Dolandırıcılık suçundan şüpheli V.. B.. hakkında yapılan soruşturma evresi sonucunda, Ankara Cumhuriyet Başsavcılığınca verilen 04/06/2013 tarihli ve 2013/71060 soruşturma, 2013/32956 sayılı kovuşturmaya yer olmadığına dair karara yönelik itirazın reddine ilişkin mercii Sincan 2. Ağır Ceza Mahkemesinin 30/07/2013 tarihli ve 2013/2473 değişik iş sayılı karar aleyhine Yüksek Adalet Bakanlığınca verilen 10.04.2014 gün ve 2013/7157/25509 sayılı kanun yararına bozma talebine dayanılarak dava dosyası Yargıtay Cumhuriyet Başsavcılığının 05.05.2014 gün ve 2014/148506 sayılı tebliğnamesiyle dairemize gönderilmekle okundu.

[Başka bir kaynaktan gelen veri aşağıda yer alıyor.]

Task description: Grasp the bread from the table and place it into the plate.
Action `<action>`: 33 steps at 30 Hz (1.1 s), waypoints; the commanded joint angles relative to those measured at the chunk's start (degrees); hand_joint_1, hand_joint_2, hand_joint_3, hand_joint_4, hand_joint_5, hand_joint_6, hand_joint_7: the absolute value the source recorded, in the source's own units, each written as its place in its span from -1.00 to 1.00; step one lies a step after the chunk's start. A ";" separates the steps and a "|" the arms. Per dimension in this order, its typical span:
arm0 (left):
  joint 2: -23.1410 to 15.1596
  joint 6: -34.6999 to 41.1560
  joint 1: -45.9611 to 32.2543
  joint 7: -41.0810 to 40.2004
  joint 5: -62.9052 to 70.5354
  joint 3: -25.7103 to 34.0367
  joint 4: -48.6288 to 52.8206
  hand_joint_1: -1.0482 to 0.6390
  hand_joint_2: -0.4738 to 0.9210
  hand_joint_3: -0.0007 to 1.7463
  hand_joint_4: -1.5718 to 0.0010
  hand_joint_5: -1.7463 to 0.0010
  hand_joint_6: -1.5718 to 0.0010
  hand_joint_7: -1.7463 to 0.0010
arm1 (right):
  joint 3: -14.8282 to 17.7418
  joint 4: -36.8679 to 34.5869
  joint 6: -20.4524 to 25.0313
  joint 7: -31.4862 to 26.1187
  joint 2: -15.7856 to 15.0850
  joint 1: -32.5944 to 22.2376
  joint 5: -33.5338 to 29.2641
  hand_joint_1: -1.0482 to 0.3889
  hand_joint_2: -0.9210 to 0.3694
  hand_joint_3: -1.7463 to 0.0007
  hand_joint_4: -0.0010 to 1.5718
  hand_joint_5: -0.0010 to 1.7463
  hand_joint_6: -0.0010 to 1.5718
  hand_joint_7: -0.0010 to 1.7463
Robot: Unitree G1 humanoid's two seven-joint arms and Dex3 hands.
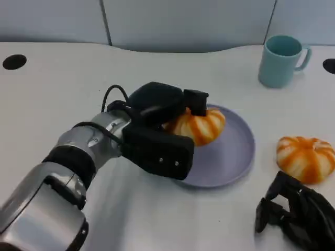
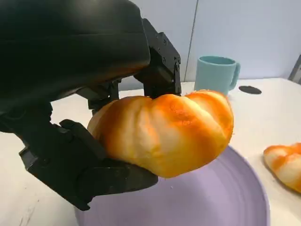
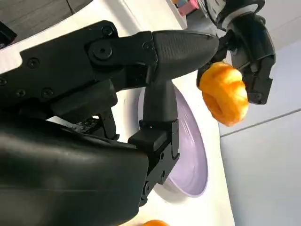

Kanun yararına bozma isteyen tebliğnamede;
5271 sayılı Ceza Muhakemesi Kanunu’nun 160. maddesinde yer alan “Cumhuriyet savcısı, ihbar veya başka bir suretle bir suçun işlendiği izlenimini veren bir hâli öğrenir öğrenmez kamu davasını açmaya yer olup olmadığına karar vermek üzere hemen işin gerçeğini araştırmaya başlar. Cumhuriyet savcısı, maddî gerçeğin araştırılması ve adil bir yargılamanın yapılabilmesi için, emrindeki adlî kolluk görevlileri marifetiyle, şüphelinin lehine ve aleyhine olan delilleri toplayarak muhafaza altına almakla ve şüphelinin haklarını korumakla yükümlüdür.” şeklindeki düzenleme karşısında, Cumhuriyet savcısının soruşturma yapmak zorunda olduğu, somut olayda, adı geçen şüphelinin müştekilere normal bedelinin altında araç satarak güven oluşturduğu, ancak daha sonra yine düşük bedelli araç satma bahanesi ile müştekilerden para alarak ortadan kaybolduğunun iddia edilmesi karşısında, şüphelinin en baştan beri dolandırıcılık kastı ile hareket edip etmediğinin araştırılması gerektiği, şüphelinin müşteki Y..T..ı İstanbul’a götürerek D.. Otomotiv firmasının yetkilisi olarak tanıttığı O.. Ç..isimli kişi ile görüştürerek müştekilerde güven oluşturacak hileli davranışlarını yoğunlaştırdığı, müştekilerin paralarını ısrarla geri istemeleri üzerine müştekilere aynı ödeme gününü taşıyan senetler verdiği ancak bu senetleri de ödemediği cihetle, müştekiler vekilinin bildirdiği tanıkların da dinlenilerek delillerin takdir edilmesi yerine, hiçbir soruşturma işlemi yapılmadan eksik soruşturma ile kovuşturmaya yer olmadığına dair karar verildiği gözetilerek itirazın kabulü yerine, yazılı şekilde reddine karar verilmesinde isabet görülmediğinden 5271 sayılı CMK’nın 309. maddesi uyarınca anılan kararın bozulması lüzumu kanun yararına bozma talebine dayanılarak ihbar olunmuştur.
GEREĞİ DÜŞÜNÜLDÜ:
Kanun yararına bozmaya atfen düzenlenen ihbarnamedeki düşünce yerinde görüldüğünden Sincan 2. Ağır Ceza Mahkemesi’nin 30/07/2013 tarih ve 2013/2473 D. İş sayılı kararının 5271 sayılı CMK’nın 309. maddesi gereğince, BOZULMASINA, bozma nedenine göre müteakip işlemlerin mahallinde mahkemesince yerine getirilmesine 24/06/2014 tarihinde oybirliğiyle karar verildi.